#### Requirement:
Each line from the first line of the entries through the line holding "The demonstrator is" is to be restated word for word; nothing else, and no picture, belongs in the answer.

------------------------------------

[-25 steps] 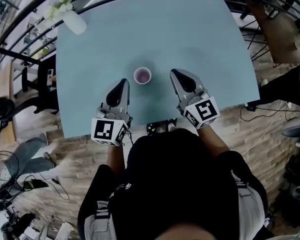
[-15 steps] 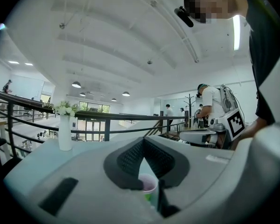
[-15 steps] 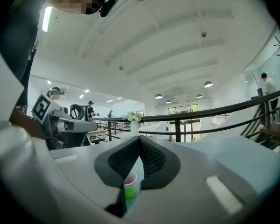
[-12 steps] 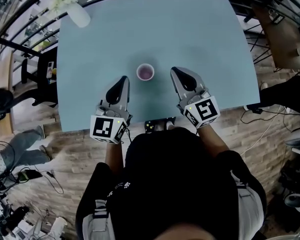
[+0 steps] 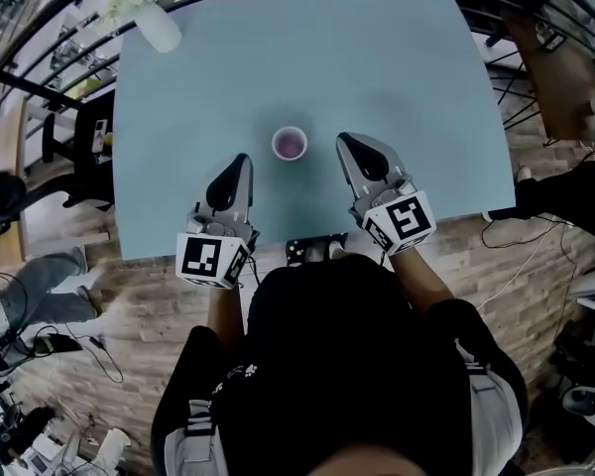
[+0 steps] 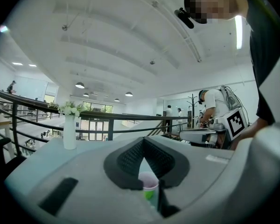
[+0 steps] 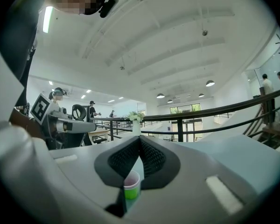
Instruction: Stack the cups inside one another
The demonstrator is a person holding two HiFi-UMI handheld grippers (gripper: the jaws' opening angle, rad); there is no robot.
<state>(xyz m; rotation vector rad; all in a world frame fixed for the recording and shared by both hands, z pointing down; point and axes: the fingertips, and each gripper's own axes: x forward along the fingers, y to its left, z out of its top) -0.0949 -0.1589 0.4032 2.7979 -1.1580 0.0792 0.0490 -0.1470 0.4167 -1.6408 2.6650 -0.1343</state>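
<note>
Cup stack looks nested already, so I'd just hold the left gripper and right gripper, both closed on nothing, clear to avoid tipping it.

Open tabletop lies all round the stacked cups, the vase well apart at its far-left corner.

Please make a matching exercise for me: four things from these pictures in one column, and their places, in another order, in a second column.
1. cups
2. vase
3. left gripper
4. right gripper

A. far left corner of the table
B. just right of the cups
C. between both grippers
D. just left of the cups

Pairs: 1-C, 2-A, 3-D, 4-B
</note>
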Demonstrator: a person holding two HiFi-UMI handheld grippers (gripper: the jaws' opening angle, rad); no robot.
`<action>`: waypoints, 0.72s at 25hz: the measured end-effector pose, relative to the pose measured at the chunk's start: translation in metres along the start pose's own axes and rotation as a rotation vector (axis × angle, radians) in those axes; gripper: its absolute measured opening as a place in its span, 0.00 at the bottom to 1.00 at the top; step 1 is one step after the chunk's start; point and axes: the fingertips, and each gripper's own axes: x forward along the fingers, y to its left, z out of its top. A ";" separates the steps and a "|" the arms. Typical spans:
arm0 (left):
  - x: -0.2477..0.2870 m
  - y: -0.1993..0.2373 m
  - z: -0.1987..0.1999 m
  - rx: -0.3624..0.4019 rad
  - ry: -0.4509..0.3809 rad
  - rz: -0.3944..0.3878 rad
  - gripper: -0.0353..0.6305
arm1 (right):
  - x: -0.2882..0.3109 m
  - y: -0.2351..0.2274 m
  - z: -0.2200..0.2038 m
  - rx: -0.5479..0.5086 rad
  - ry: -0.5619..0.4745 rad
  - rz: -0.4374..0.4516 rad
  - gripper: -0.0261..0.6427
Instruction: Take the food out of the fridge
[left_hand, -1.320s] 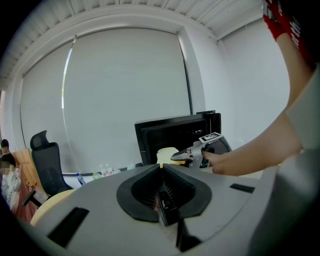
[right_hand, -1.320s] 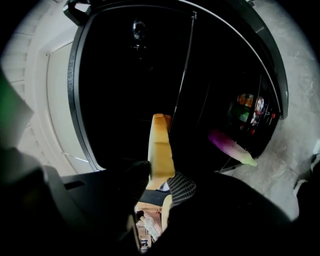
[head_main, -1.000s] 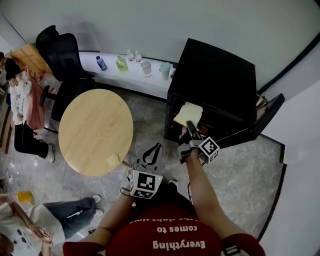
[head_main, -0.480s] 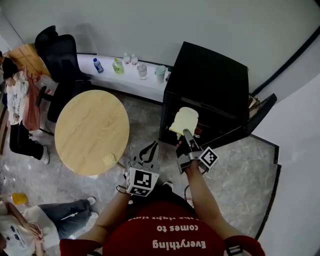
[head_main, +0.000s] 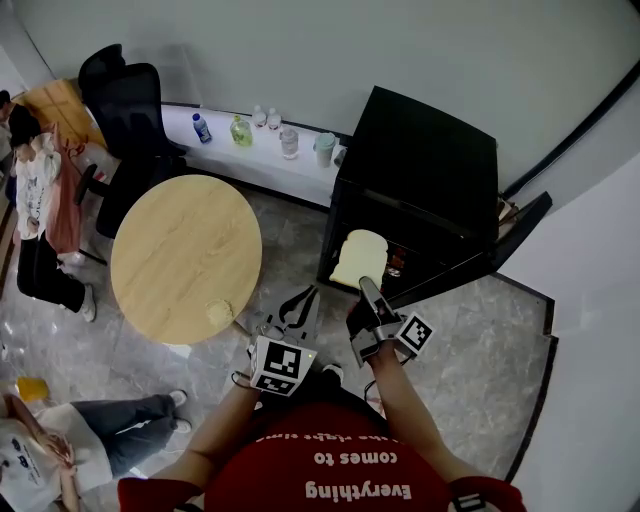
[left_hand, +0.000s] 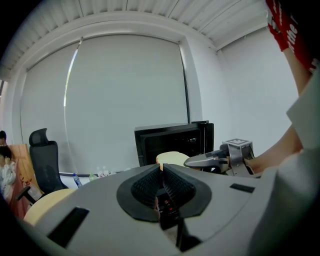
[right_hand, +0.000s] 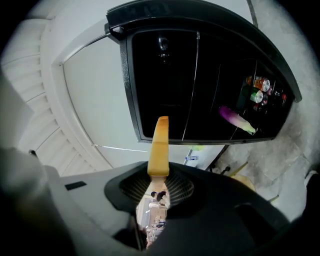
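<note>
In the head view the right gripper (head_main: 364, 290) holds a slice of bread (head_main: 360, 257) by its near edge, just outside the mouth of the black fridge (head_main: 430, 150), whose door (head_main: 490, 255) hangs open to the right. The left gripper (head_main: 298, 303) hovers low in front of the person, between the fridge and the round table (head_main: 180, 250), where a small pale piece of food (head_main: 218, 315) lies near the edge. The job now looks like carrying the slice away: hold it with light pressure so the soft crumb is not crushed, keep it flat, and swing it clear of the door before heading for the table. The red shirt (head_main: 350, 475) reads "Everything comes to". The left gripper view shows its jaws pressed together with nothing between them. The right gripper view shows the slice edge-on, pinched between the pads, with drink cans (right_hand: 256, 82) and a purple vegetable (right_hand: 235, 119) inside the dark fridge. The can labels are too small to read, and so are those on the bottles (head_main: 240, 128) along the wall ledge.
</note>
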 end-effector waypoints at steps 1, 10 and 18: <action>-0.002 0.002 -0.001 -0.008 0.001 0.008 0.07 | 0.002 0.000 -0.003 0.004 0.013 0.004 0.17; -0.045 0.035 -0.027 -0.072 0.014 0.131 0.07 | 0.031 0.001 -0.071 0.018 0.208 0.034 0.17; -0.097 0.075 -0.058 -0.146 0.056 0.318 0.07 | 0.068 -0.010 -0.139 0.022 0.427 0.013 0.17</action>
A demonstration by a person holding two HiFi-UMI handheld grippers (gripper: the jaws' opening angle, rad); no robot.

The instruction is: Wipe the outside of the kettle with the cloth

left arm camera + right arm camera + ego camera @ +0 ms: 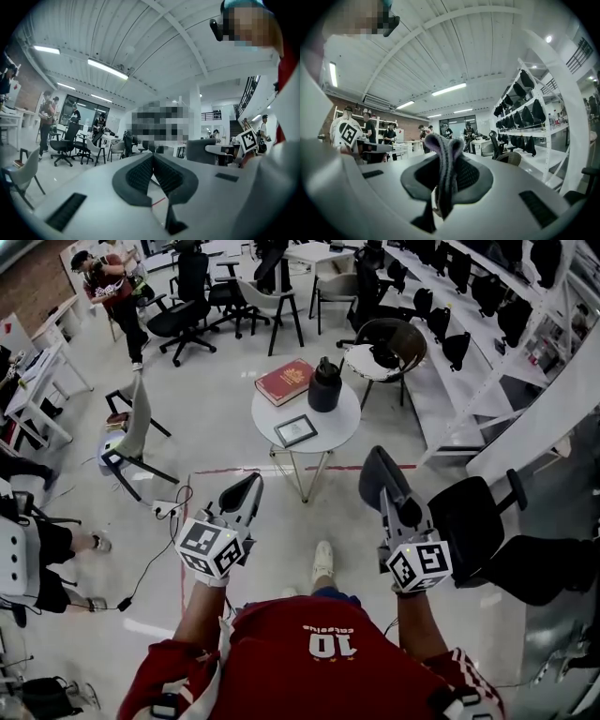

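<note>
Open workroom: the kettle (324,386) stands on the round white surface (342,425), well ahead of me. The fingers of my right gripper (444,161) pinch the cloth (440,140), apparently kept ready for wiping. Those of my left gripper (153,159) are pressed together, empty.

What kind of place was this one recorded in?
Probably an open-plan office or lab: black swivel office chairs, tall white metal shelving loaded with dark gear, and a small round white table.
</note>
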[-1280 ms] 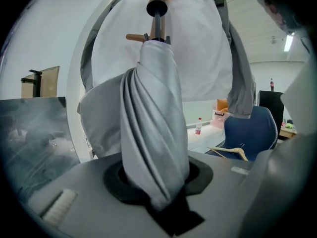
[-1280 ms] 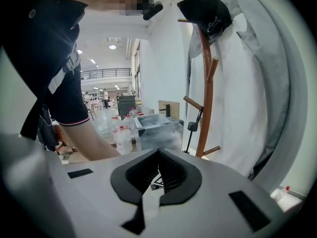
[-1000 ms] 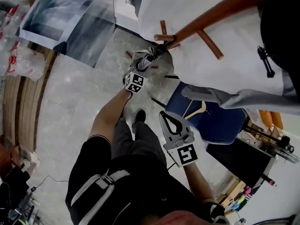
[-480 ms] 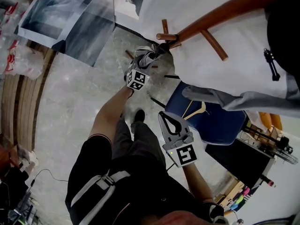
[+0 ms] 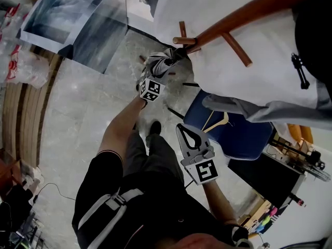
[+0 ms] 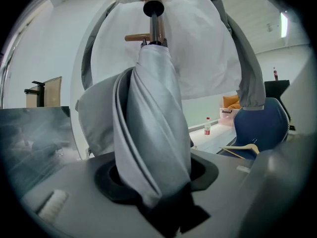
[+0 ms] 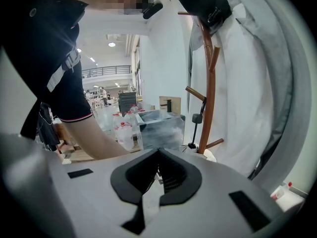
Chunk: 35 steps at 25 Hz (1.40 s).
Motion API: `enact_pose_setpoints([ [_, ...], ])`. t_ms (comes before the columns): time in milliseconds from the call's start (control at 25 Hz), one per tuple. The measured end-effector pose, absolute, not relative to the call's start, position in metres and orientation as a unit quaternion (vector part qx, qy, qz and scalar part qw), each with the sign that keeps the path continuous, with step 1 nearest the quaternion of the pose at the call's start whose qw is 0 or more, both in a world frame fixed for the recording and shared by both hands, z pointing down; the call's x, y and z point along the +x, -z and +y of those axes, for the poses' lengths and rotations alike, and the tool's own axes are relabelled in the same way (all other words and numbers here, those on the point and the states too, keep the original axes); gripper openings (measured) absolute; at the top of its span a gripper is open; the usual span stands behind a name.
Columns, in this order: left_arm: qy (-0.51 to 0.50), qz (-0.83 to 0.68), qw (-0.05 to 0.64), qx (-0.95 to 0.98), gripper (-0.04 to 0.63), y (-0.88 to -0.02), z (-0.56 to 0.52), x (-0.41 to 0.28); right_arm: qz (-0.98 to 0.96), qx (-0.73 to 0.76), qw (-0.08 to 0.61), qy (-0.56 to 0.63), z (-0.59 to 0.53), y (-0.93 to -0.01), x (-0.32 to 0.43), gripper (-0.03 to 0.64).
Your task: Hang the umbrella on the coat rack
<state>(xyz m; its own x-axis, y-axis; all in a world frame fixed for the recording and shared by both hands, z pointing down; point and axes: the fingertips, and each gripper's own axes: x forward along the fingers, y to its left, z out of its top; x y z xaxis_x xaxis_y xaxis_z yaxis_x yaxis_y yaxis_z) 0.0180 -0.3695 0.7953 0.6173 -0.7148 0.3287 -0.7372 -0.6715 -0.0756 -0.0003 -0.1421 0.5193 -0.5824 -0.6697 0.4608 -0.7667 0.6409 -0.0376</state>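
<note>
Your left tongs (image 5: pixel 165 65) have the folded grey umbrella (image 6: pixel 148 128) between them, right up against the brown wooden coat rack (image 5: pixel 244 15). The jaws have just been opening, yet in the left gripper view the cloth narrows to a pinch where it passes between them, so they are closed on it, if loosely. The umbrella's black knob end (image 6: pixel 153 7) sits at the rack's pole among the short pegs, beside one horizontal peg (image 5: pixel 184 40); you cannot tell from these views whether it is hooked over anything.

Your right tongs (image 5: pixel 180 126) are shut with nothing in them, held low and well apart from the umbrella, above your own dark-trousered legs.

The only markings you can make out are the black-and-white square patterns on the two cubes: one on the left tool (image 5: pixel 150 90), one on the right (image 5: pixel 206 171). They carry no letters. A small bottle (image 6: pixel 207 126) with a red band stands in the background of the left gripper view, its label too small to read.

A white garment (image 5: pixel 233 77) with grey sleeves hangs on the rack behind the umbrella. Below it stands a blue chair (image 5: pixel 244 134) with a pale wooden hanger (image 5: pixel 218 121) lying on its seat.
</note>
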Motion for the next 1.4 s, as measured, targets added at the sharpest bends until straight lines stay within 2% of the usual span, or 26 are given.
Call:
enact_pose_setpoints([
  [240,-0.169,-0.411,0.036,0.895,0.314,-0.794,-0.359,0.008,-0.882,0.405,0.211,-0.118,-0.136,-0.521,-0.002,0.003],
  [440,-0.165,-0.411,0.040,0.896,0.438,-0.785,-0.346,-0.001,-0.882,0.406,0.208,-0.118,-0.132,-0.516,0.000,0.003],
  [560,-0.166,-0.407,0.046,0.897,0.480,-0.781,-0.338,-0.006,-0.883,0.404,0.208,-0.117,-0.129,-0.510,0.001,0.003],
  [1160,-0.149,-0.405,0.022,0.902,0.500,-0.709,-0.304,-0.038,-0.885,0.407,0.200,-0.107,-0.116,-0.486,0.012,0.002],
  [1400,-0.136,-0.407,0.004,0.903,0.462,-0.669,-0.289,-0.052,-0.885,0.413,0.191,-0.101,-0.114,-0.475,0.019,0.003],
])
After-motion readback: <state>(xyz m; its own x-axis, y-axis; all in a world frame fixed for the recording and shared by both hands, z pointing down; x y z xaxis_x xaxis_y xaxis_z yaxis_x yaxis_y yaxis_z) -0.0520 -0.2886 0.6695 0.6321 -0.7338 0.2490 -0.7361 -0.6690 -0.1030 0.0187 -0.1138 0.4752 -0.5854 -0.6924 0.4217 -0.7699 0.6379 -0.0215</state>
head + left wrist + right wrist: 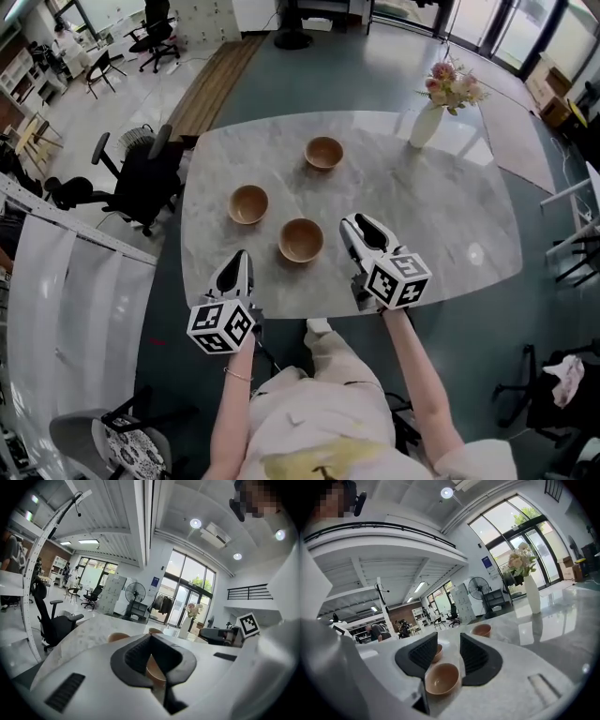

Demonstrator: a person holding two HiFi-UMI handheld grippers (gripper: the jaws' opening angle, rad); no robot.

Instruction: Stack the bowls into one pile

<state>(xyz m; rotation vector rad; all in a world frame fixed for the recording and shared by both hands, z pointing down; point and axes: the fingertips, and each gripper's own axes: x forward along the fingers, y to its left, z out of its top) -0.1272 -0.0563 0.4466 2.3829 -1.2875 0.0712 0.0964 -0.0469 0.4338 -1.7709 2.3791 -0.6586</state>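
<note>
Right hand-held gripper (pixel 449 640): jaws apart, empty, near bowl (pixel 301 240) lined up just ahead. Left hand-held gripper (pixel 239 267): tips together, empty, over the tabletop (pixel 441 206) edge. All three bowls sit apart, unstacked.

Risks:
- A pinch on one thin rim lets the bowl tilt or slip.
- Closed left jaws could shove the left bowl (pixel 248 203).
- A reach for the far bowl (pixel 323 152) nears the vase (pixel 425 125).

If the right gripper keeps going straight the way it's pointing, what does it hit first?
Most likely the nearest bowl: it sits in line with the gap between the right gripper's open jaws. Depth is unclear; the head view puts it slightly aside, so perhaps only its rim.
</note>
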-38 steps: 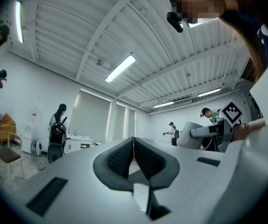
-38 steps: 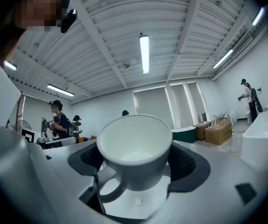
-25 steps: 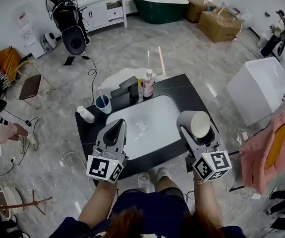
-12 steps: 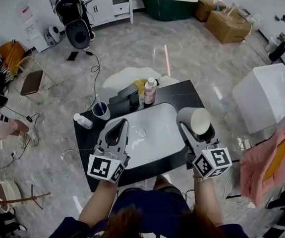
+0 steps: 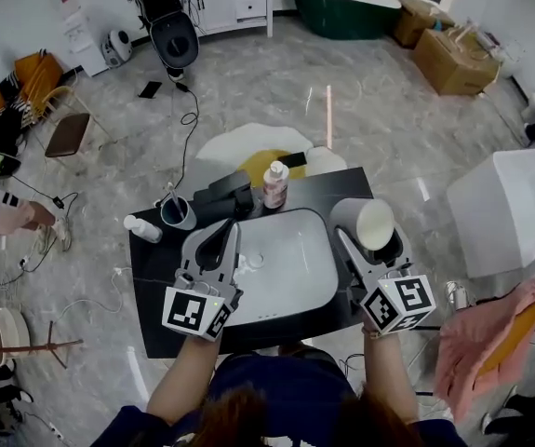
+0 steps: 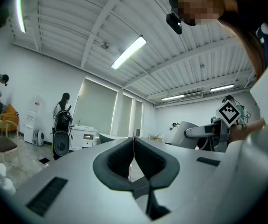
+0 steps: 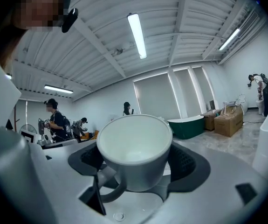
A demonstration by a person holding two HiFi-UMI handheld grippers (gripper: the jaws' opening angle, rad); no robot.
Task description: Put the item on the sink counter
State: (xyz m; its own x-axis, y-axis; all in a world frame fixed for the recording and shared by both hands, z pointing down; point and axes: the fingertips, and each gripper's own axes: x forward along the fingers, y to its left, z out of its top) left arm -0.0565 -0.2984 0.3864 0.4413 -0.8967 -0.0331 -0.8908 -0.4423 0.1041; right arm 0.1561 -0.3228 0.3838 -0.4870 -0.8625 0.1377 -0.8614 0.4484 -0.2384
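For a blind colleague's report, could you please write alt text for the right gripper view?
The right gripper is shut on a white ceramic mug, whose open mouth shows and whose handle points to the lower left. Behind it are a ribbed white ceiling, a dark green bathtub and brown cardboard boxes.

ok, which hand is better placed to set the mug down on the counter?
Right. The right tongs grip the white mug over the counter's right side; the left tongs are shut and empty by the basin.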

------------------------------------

#### Solution to the exercise:
[-25 steps] 
[-15 steps] 
[-15 steps] 
[-12 steps] 
[+0 steps] 
[+0 steps] 
[+0 steps] 
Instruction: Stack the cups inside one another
The demonstrator is a person holding two HiFi-UMI handheld grippers (gripper: the jaws' opening angle, rad); there is no robot.

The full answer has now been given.